**Work instruction**
Everything from the opening line of the records below through the line with "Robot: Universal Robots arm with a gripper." must be duplicated exactly, pictures left out.

**Extracted data**
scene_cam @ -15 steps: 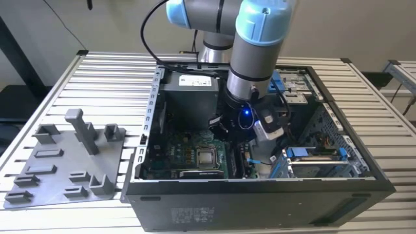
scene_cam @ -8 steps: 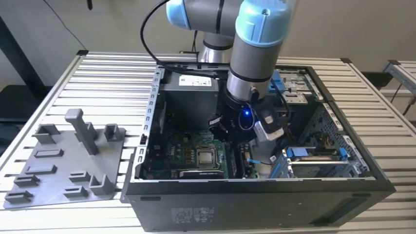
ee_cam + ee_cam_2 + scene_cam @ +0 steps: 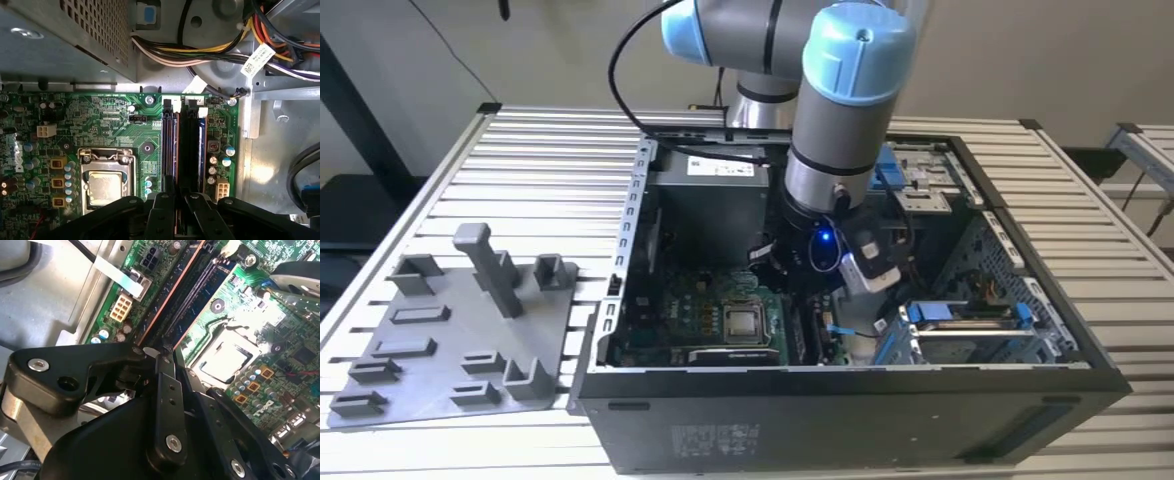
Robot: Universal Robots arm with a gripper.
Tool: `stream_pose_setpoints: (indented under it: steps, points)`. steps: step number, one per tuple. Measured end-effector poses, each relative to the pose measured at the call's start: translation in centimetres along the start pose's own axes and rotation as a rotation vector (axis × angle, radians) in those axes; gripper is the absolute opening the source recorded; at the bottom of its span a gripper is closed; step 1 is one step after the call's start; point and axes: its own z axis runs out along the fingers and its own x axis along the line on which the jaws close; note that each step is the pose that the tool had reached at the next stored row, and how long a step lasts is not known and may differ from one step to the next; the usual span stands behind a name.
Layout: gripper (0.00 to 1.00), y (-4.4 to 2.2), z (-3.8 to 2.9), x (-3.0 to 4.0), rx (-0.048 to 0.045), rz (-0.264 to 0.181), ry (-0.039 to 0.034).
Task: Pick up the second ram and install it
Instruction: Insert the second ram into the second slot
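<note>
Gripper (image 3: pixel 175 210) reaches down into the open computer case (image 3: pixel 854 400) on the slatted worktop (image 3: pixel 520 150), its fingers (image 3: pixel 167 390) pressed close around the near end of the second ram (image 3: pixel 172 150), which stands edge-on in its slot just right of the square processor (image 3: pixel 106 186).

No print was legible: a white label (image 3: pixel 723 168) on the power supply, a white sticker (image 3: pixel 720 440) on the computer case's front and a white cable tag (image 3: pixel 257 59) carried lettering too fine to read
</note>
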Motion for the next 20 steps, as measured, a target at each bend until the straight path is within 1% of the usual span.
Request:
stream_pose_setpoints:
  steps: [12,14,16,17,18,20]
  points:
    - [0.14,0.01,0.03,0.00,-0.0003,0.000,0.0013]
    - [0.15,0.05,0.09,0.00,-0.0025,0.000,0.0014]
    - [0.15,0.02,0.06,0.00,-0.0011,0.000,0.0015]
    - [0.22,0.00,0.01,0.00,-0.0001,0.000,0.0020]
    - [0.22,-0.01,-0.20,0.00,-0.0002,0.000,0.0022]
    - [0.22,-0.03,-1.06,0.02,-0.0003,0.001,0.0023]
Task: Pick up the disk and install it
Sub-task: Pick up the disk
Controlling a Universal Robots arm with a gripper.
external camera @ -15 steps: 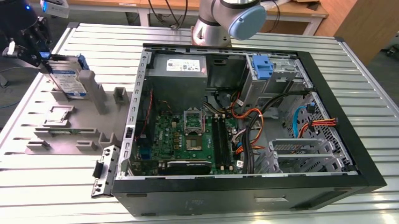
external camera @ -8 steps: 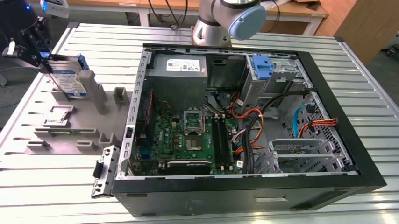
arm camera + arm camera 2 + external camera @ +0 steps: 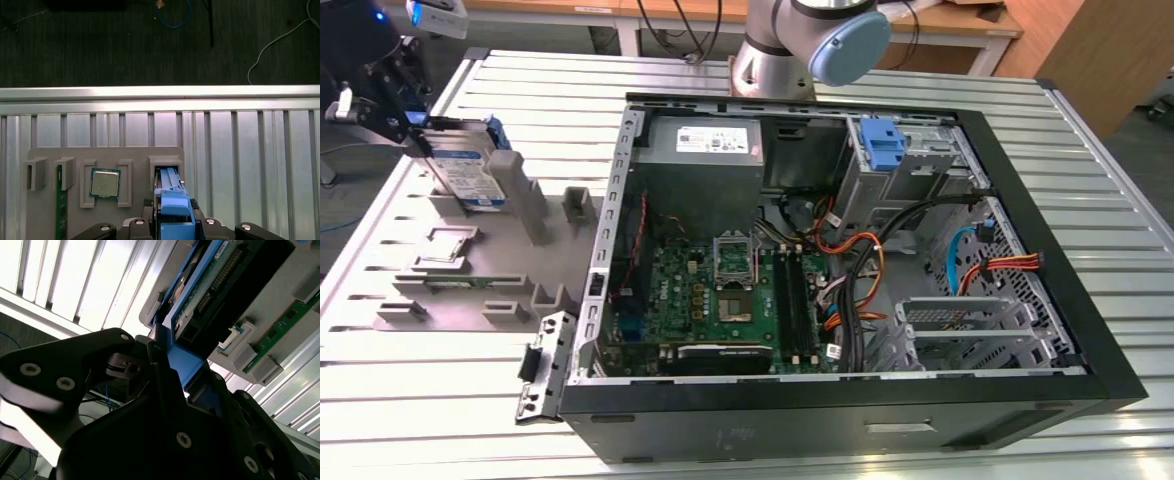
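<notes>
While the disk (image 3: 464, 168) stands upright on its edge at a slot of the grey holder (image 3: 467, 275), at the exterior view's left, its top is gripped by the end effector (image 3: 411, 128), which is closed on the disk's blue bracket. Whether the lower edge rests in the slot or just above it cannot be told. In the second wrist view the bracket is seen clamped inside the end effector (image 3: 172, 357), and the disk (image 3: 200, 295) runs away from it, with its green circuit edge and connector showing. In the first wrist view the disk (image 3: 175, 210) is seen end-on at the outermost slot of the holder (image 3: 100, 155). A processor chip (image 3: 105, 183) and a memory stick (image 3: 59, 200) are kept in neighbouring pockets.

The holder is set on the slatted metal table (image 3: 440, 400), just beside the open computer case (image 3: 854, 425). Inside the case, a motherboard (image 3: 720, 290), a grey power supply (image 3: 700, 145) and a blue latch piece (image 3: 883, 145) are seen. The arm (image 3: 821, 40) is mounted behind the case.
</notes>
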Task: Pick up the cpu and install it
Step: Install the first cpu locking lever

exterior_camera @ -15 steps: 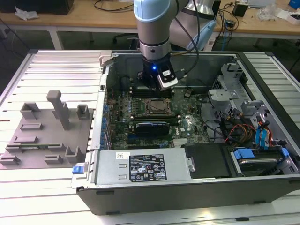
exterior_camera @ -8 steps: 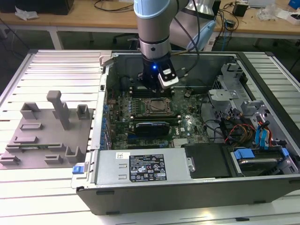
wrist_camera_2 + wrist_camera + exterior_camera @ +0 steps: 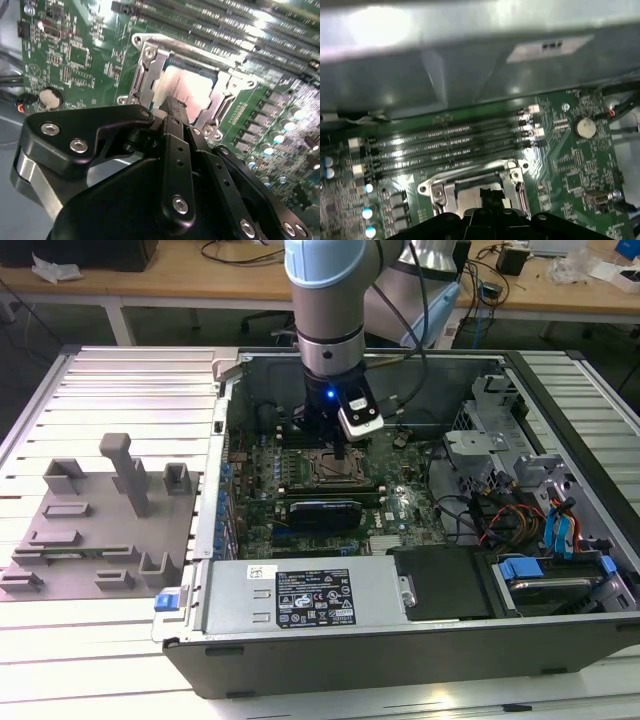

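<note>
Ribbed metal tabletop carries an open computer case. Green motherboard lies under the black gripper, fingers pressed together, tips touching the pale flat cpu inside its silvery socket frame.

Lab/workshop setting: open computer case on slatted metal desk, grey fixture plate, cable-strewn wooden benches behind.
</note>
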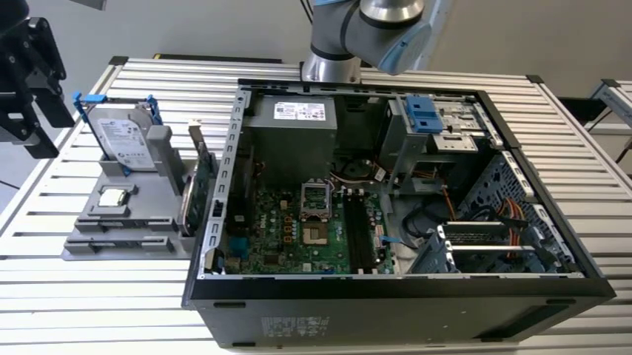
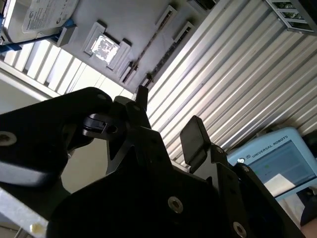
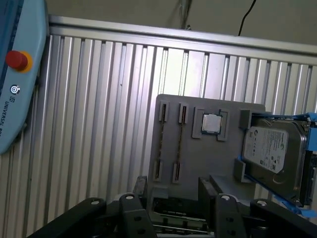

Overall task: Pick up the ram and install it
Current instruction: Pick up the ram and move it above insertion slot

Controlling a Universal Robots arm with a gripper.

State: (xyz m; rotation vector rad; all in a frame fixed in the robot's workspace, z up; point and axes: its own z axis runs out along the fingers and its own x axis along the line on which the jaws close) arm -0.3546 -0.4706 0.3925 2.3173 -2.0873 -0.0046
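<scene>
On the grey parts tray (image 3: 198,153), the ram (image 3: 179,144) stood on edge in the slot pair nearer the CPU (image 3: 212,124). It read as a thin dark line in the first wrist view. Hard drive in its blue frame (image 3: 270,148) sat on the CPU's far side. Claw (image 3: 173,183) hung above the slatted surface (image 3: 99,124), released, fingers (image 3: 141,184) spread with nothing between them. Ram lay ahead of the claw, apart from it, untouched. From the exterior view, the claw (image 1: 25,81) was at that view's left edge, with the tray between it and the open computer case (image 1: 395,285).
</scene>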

**Completed task**
scene_cam @ -15 steps: 
scene_cam @ -8 steps: 
ee_cam + ee_cam_2 + scene_cam @ +0 steps: 
Robot: Universal Robots arm with a gripper.

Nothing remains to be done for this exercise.